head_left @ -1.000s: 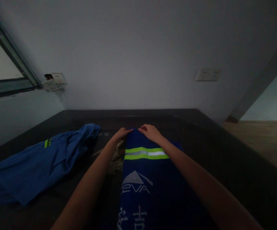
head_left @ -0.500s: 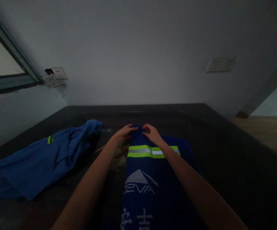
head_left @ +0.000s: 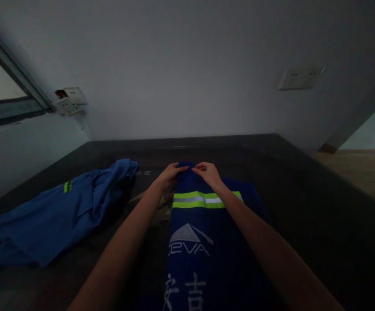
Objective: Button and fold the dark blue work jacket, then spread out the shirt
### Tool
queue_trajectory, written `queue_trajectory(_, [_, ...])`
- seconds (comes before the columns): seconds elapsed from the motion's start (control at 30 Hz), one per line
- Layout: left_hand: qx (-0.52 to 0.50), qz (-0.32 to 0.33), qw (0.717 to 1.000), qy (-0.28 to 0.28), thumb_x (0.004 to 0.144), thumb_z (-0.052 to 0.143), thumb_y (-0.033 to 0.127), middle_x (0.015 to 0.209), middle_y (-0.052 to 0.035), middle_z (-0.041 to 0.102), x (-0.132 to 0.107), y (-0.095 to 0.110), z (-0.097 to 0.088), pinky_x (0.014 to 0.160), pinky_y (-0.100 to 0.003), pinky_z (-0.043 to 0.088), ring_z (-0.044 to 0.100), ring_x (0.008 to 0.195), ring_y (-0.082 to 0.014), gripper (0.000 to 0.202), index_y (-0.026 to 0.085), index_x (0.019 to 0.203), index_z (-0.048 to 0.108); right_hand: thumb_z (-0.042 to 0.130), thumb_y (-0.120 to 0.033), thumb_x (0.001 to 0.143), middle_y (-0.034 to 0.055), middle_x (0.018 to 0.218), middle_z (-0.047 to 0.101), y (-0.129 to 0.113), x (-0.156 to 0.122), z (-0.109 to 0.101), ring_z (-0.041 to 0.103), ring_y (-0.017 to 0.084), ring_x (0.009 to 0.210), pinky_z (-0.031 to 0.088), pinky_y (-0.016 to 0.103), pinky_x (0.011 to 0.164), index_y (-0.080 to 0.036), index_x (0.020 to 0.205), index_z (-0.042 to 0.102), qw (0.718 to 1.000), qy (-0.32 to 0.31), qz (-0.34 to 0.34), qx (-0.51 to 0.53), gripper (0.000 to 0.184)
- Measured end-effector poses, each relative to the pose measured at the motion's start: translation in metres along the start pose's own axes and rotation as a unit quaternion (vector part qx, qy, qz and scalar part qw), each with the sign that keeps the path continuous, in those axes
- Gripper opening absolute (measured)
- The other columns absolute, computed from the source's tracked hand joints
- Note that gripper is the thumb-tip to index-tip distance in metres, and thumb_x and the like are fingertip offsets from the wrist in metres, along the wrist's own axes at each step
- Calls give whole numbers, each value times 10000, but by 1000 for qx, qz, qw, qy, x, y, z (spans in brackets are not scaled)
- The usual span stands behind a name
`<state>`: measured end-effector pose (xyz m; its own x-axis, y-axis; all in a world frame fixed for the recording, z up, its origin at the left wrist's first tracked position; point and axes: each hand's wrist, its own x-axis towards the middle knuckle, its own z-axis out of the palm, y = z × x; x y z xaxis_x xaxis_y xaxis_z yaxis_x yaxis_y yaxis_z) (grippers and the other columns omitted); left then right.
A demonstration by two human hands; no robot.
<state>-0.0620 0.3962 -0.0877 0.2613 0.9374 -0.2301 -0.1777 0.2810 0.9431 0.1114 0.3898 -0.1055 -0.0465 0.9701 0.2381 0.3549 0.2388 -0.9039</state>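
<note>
A dark blue work shirt (head_left: 200,242) with a yellow and silver reflective band and white lettering lies folded lengthwise on the dark table (head_left: 304,203) in front of me. My left hand (head_left: 170,175) pinches the far edge of the shirt on its left side. My right hand (head_left: 208,172) pinches the same far edge just to the right. Both sets of fingers are closed on the cloth, close together.
A second, lighter blue garment (head_left: 64,207) lies crumpled on the table to the left. Something pale (head_left: 161,211) shows beneath my left forearm. Wall sockets (head_left: 299,77) sit on the back wall. A window (head_left: 2,95) is at left, wooden floor (head_left: 365,172) at right.
My hands have drawn closer together at the shirt's far edge and closed on the cloth. The view has shifted slightly.
</note>
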Motion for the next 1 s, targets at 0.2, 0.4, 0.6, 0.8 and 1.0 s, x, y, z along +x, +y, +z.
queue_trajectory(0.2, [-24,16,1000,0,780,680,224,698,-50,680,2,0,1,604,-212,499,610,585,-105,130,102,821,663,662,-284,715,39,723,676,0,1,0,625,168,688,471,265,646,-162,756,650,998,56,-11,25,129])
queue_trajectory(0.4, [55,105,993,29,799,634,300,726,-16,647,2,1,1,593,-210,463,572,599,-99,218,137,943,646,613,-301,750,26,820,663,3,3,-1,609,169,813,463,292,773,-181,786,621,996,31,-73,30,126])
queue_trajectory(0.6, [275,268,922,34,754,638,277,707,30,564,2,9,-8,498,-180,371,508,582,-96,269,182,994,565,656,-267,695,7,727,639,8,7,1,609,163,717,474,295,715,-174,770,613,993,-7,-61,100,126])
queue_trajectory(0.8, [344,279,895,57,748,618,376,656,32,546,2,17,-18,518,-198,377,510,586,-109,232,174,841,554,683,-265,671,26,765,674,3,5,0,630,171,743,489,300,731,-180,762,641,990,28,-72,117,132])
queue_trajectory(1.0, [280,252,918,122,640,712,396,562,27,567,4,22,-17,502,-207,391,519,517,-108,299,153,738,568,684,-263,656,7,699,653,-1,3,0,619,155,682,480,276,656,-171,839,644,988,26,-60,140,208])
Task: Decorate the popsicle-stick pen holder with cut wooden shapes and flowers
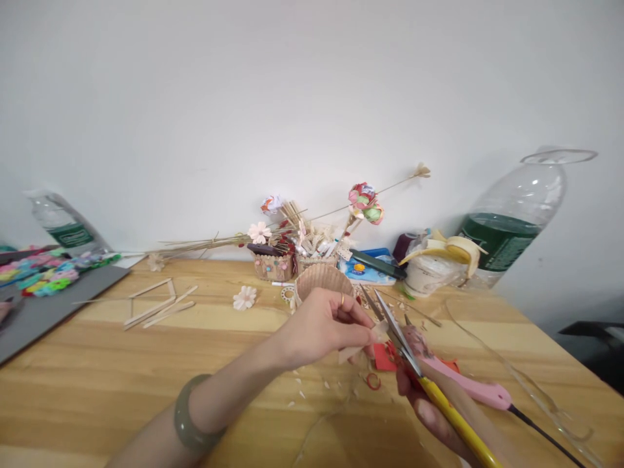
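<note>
My left hand [324, 323], a ring on one finger, pinches a thin pale strip [348, 353] whose material I cannot make out. Yellow-handled scissors [439, 406] are gripped in my right hand [429, 419]. Their blades are parted, with the tips pointing up and away, and they meet the end of the strip beside my left fingertips. Just behind my left hand stands a ribbed tan basket [324, 278], partly covered by it. Below the strip, small pale scraps [301, 394] and a red ring [373, 381] lie on the wooden table [234, 390].
A pink glue gun [480, 392] with a black cord lies close to my right hand, by red pieces [385, 357]. Wooden sticks [158, 309] and a pale flower [244, 298] are to the left. Behind are decorated pots [273, 266], a banana peel [455, 250] and a large bottle [507, 221].
</note>
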A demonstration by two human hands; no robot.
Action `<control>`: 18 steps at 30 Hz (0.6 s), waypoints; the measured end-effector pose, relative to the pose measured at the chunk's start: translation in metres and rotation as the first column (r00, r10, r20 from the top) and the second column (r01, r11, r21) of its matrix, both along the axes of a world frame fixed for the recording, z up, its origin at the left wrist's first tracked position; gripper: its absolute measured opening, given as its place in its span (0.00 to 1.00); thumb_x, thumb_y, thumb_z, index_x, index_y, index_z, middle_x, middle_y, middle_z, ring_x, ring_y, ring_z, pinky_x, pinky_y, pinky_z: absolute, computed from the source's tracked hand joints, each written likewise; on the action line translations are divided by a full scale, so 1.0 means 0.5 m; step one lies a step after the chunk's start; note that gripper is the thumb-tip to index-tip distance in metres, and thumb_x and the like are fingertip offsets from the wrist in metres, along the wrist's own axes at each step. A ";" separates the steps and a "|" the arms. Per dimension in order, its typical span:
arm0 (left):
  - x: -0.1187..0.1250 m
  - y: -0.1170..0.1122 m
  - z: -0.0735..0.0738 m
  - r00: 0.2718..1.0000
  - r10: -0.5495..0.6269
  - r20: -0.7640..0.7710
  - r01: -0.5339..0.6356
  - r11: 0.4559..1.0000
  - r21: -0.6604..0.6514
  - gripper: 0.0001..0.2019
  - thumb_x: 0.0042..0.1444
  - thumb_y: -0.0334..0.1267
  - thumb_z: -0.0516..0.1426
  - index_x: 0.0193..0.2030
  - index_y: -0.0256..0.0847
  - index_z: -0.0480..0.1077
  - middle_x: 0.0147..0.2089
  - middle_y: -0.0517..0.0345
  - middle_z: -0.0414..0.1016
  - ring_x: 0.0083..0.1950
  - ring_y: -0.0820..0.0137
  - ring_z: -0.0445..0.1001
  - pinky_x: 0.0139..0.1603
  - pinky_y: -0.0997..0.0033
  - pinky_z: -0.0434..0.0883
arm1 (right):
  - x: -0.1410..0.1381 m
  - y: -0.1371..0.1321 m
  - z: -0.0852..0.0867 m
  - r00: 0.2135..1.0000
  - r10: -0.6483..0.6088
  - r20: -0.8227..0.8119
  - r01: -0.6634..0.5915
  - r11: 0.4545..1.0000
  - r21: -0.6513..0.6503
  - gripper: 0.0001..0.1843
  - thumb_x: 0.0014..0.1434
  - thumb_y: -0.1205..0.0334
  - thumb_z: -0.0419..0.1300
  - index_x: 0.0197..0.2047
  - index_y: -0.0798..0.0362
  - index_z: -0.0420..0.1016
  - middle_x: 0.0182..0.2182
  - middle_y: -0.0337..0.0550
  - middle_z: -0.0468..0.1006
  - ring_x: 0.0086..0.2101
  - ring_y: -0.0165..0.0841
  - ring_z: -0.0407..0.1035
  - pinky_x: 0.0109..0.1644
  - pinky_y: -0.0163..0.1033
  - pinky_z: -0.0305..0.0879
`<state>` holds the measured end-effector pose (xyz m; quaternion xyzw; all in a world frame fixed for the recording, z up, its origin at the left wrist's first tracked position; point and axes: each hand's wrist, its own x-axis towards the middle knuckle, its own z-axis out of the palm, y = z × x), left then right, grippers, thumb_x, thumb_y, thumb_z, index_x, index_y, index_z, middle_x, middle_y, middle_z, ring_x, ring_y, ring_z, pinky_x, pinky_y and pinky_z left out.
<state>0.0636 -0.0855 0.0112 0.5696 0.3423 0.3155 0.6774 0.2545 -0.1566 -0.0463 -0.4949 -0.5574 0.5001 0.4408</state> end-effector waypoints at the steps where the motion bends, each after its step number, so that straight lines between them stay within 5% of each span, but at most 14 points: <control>1: -0.001 0.001 0.001 1.000 -0.005 0.007 0.005 1.000 -0.004 0.04 0.37 0.31 0.61 0.21 0.36 0.69 0.19 0.61 0.72 0.19 0.79 0.65 0.23 0.77 0.61 | -0.002 -0.001 -0.001 1.000 -0.006 -0.014 0.005 1.000 -0.027 0.16 0.54 0.42 0.56 0.29 0.46 0.73 0.20 0.38 0.69 0.25 0.36 0.69 0.33 0.43 0.71; 9: -0.005 0.010 -0.006 0.998 0.056 -0.013 -0.056 0.998 0.036 0.06 0.41 0.34 0.62 0.27 0.34 0.73 0.21 0.60 0.73 0.20 0.80 0.63 0.20 0.79 0.58 | -0.011 0.012 -0.029 0.998 -0.003 0.057 0.005 1.000 -0.025 0.20 0.45 0.39 0.62 0.26 0.48 0.68 0.21 0.39 0.69 0.26 0.36 0.67 0.31 0.41 0.68; 14: 0.029 -0.018 -0.029 0.911 0.260 0.322 -0.230 0.965 -0.128 0.15 0.37 0.37 0.67 0.33 0.36 0.72 0.25 0.60 0.76 0.22 0.79 0.67 0.24 0.79 0.63 | -0.004 0.039 -0.053 0.998 0.006 0.070 -0.007 1.000 0.013 0.23 0.46 0.37 0.60 0.25 0.50 0.66 0.20 0.38 0.67 0.23 0.33 0.63 0.30 0.41 0.66; 18: 0.044 -0.037 -0.045 0.856 0.364 0.367 -0.312 0.930 -0.196 0.11 0.43 0.41 0.64 0.27 0.35 0.71 0.23 0.58 0.75 0.22 0.77 0.69 0.26 0.77 0.67 | -0.005 0.056 -0.085 0.996 0.049 0.069 -0.049 0.999 -0.003 0.25 0.42 0.36 0.62 0.26 0.50 0.67 0.21 0.38 0.68 0.22 0.31 0.62 0.23 0.36 0.62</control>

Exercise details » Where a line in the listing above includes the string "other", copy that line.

Written answer »
- The other columns absolute, computed from the source's tracked hand joints
`<state>`: measured end-effector pose (xyz m; its own x-axis, y-axis; all in a world frame fixed for the recording, z up, its origin at the left wrist's first tracked position; point and axes: each hand's wrist, its own x-axis towards the middle knuckle, its own z-axis out of the palm, y = z × x; x y z xaxis_x xaxis_y xaxis_z yaxis_x yaxis_y yaxis_z) (grippers and the other columns omitted); left then right.

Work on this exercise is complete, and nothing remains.